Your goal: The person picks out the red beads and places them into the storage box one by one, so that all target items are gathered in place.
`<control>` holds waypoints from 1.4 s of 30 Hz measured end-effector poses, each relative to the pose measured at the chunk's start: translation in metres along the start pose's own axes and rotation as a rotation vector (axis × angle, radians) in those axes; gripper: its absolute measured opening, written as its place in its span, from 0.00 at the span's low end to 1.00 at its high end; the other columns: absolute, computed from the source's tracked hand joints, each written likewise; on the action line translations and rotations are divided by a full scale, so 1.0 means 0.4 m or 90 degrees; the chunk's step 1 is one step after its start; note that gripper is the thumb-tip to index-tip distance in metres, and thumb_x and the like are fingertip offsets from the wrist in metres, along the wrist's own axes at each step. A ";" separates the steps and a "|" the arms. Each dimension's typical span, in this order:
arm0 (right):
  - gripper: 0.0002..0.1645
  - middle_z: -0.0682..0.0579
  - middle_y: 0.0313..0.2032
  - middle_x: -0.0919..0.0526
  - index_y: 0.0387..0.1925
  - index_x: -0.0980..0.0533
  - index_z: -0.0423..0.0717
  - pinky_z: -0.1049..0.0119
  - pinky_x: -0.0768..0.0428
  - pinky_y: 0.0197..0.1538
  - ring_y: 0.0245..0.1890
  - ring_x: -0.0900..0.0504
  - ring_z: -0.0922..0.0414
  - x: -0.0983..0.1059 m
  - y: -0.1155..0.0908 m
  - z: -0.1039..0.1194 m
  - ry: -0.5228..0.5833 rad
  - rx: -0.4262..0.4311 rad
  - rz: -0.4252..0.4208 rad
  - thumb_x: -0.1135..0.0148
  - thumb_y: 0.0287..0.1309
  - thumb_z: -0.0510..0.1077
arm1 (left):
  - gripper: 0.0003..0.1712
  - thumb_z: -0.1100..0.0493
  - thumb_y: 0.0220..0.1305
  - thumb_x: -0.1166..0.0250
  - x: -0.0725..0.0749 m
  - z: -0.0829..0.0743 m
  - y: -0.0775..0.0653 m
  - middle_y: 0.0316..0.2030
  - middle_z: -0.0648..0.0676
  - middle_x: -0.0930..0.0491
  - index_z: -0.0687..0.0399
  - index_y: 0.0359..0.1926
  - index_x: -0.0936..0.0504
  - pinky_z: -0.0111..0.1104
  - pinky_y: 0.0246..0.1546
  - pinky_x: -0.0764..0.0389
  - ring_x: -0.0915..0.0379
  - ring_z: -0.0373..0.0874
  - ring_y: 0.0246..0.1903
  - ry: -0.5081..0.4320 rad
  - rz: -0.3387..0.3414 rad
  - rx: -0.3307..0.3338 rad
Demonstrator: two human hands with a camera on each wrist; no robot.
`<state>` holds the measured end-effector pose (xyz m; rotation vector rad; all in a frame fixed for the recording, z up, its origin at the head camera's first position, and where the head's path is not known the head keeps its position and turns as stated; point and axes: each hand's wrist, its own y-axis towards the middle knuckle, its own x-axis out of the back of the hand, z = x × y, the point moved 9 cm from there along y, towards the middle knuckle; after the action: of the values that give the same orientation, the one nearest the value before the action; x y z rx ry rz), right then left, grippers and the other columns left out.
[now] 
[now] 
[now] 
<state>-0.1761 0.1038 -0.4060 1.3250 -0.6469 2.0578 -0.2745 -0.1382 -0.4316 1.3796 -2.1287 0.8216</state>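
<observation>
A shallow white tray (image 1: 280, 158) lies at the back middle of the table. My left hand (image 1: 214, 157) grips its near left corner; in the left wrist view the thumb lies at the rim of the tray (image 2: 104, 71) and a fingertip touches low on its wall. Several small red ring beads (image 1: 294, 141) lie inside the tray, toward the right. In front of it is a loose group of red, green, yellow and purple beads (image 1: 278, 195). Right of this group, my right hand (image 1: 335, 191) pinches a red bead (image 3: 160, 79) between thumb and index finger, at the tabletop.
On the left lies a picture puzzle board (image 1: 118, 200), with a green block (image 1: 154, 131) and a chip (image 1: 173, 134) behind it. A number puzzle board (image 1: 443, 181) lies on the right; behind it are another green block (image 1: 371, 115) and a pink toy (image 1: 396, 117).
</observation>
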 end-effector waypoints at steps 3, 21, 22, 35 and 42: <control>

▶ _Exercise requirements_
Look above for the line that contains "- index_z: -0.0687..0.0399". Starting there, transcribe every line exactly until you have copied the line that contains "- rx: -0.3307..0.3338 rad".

▶ _The answer_
  - index_z: -0.0687..0.0399
  - index_y: 0.0359..0.1926
  - index_x: -0.0936..0.0504
  - pinky_z: -0.0111..0.1104
  - pinky_y: 0.0246..0.1546
  - pinky_x: -0.0764..0.0389
  - ring_x: -0.0915..0.0379
  - ring_z: -0.0373..0.0874
  - ring_y: 0.0246..0.1903
  - ry: -0.5081..0.4320 rad
  - rz: -0.3387..0.3414 rad
  - rx: -0.3307..0.3338 rad

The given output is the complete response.